Pictures are to be skipped. Retype exactly the lines from the top of the material through the one with "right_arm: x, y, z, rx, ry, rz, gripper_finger", and only those.

### Data extract

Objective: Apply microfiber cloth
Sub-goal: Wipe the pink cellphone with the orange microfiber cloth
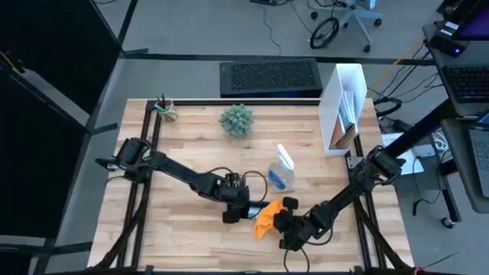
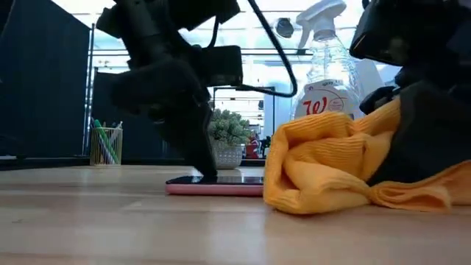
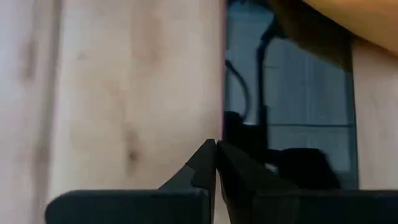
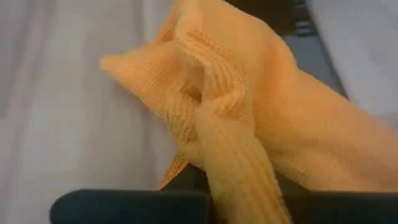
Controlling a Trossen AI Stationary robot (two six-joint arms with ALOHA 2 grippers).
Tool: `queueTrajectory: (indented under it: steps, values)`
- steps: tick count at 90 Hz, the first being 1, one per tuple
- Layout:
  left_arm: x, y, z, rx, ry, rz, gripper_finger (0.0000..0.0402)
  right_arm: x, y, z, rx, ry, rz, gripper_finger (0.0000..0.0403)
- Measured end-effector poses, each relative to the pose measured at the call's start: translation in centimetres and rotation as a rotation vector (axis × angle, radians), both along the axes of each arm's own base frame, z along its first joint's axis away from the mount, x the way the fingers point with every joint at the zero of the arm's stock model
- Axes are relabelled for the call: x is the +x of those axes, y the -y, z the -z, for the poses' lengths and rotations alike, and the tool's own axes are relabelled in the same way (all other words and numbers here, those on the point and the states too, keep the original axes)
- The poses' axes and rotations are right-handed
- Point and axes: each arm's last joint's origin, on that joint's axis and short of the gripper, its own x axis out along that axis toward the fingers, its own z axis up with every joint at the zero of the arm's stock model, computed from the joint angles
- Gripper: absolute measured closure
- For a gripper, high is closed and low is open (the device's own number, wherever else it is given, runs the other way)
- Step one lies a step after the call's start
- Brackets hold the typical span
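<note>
The orange microfiber cloth [image 1: 265,218] lies bunched near the table's front, over the right end of a black smartphone [image 2: 215,187] that lies flat on the wood. My right gripper [image 1: 286,222] is shut on the cloth from the right. My left gripper [image 1: 238,211] is shut, its fingertips down on the phone's left end. The phone's glossy screen [image 3: 298,93] shows in the left wrist view, with the cloth [image 3: 354,15] at its far end. My left gripper presses its shut fingertips [image 2: 204,171] down on the smartphone's left end [image 3: 231,127], close to the edge, coming steeply from above. The phone lies flat on the table under them. My right gripper pinches a bunched fold of the cloth [image 4: 231,146], several layers thick, between its two fingers. It comes slanting down from the table's right. The cloth [image 2: 324,165] is slack, heaped on the table and over the phone's right end.
A clear spray bottle [image 1: 282,171] stands just behind the cloth. Farther back are a small potted plant [image 1: 237,120], a pen cup [image 1: 165,108] at the far left corner and a white file holder [image 1: 344,111] at the far right.
</note>
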Motion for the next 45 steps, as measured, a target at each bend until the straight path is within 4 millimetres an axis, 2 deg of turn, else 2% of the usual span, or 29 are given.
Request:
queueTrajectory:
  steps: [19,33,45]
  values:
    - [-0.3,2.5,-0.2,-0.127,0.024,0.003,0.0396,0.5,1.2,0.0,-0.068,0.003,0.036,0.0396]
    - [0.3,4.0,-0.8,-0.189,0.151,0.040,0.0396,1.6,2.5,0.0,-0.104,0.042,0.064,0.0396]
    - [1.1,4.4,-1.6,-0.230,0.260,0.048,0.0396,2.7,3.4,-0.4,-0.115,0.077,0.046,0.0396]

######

[Task solution]
Objective: Apply microfiber cloth
Sub-goal: Wipe the pink cellphone with the orange microfiber cloth
Controlling a Trossen AI Stationary robot (two six-joint arms with ALOHA 2 grippers).
Tool: `queueTrajectory: (indented under it: steps, values)`
- steps: tick count at 90 Hz, the first being 1, one per tuple
- Layout:
  left_arm: x, y, z, rx, ry, rz, gripper_finger (0.0000..0.0402)
  right_arm: x, y, z, rx, ry, rz, gripper_finger (0.0000..0.0403)

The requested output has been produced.